Saturday, November 29, 2014
Inquirer Daily News

POSTED: Tuesday, November 25, 2014, 5:46 PM
Cornerstone Real Estate Advisers, of Hartford, Conn., has agreed to pay Maurice Zekaria's Lakewood, N.J. (corrected) -based Paramount Realty Services $41.7 million to purchase the Village at Cambridge Crossing shopping center, at NJ 38 near I-295, on the border of Moorestown and Mount Laurel in wealthy western Burlington County, N.J. Broker CBRE's Philadelphia and New York offices cooperated on the deal, jointly representing both sides on the sale, said the Philly office's Brad Nathanson in a statement. The Village, located close to the Wegmans-anchored Centerton Square retail center, "is 100% leased" to tenants led by LA Fitness and also inclduing AAA Car Center, Ann Talor Loft, Charming Charlie, Chico’s, Ruby Tuesday, Verizon Wireless. Cornerstone last year bought Baederwood Shopping Center, Jenkintown, via CBRE, Nathanson noted.  
POSTED: Tuesday, November 25, 2014, 2:28 PM

Medgenics, a Wayne-based firm developing gene therapies in cooperation with Childrens Hospital of Philadelphia to treat kidney anemia and other blood problems using a patient's own tissue, says it has raised at least $21 million in a public stock offering, selling 5.125 million shares at $4.10/share, with additional shares available to Piper Jaffray & Co., JMP Securities and other brokers that led the sale.
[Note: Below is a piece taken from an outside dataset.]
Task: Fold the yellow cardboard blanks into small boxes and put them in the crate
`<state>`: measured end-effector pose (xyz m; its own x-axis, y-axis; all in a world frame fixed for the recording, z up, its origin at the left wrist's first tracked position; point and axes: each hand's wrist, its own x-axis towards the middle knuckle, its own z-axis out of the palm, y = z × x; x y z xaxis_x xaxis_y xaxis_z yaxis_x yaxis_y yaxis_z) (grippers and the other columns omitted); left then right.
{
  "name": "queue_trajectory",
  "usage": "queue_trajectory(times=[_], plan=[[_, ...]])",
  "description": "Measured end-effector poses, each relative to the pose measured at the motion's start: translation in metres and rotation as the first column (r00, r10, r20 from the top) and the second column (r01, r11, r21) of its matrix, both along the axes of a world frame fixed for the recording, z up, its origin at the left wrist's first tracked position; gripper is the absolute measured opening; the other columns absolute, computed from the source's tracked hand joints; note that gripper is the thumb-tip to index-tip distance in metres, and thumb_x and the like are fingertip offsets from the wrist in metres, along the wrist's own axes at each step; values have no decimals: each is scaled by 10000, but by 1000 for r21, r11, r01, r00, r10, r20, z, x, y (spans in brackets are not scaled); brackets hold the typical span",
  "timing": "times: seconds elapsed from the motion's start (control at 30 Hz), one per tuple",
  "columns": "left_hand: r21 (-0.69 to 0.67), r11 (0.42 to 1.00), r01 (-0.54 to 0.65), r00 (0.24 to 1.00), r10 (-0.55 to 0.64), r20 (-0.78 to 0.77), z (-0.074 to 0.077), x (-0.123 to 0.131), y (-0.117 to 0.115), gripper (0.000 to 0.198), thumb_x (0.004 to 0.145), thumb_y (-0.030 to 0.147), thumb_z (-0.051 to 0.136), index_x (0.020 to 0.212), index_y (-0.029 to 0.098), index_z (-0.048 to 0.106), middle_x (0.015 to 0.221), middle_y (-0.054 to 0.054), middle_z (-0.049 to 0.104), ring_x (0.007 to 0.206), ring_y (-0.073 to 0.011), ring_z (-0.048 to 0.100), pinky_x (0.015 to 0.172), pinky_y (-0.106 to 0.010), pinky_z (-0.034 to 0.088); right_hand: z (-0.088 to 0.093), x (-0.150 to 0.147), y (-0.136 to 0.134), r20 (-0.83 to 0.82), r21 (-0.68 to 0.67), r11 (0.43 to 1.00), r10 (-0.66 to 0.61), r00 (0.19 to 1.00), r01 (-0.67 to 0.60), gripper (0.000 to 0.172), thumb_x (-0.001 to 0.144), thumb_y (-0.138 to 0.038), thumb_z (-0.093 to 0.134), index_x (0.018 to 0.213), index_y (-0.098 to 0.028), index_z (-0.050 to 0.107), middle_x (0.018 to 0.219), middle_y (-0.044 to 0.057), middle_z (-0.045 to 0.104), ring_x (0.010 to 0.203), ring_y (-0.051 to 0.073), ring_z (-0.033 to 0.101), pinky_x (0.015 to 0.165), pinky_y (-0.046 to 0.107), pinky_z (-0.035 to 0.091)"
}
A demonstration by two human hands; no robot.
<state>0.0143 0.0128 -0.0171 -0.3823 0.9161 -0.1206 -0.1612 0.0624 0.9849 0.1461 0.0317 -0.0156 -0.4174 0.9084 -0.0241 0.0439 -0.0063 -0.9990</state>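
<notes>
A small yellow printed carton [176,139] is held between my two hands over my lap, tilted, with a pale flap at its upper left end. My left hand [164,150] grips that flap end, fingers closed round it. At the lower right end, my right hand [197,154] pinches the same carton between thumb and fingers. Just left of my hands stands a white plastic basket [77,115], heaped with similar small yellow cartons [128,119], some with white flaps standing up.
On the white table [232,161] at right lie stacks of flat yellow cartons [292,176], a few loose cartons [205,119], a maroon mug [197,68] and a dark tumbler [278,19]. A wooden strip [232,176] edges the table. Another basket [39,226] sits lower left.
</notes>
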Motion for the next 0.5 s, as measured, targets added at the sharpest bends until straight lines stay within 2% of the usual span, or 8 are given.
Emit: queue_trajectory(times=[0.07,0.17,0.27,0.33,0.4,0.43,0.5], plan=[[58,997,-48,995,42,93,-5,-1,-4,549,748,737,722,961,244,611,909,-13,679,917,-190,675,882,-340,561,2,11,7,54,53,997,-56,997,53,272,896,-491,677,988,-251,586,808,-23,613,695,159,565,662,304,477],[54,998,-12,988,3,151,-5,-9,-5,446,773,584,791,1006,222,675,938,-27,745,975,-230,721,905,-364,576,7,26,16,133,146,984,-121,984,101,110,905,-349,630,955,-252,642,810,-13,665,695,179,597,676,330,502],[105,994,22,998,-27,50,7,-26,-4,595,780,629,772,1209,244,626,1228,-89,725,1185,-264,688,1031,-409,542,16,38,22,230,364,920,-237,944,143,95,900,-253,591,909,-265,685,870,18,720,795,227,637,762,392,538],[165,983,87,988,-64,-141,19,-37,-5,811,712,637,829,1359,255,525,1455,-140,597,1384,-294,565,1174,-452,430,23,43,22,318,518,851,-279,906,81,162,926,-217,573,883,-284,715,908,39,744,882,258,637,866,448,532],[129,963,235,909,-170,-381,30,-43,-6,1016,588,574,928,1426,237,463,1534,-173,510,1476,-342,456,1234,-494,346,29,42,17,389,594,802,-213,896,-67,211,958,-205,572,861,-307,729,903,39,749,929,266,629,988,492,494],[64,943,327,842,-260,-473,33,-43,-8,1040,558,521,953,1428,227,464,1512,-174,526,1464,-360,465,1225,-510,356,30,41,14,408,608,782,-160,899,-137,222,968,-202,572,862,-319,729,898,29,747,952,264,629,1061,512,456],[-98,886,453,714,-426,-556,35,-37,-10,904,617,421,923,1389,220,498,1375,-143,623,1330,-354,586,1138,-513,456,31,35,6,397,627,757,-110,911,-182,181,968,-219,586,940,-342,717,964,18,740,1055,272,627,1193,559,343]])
The stock, listed on the New York Stock Exchange (MDGN) since 2011, has been thinly traded. The sale price was a fraction of the $15 Medgenics reached at its 2012 peak; discounts aren't unusual for biotech shares in this market, noted Brian Piper, vice president for finance, told me. The company employs about 7 in the U.S., 33 in an Israel lab, and plans to expand its Philadelphia-area clinical development group. Medgenics's largest shareholder, Isaac Blech, is based in New York. Chairman Sol Barer is also the founder and past CEO of North Jersey-based cancer-fighting therapy maker Celgene (CELG). 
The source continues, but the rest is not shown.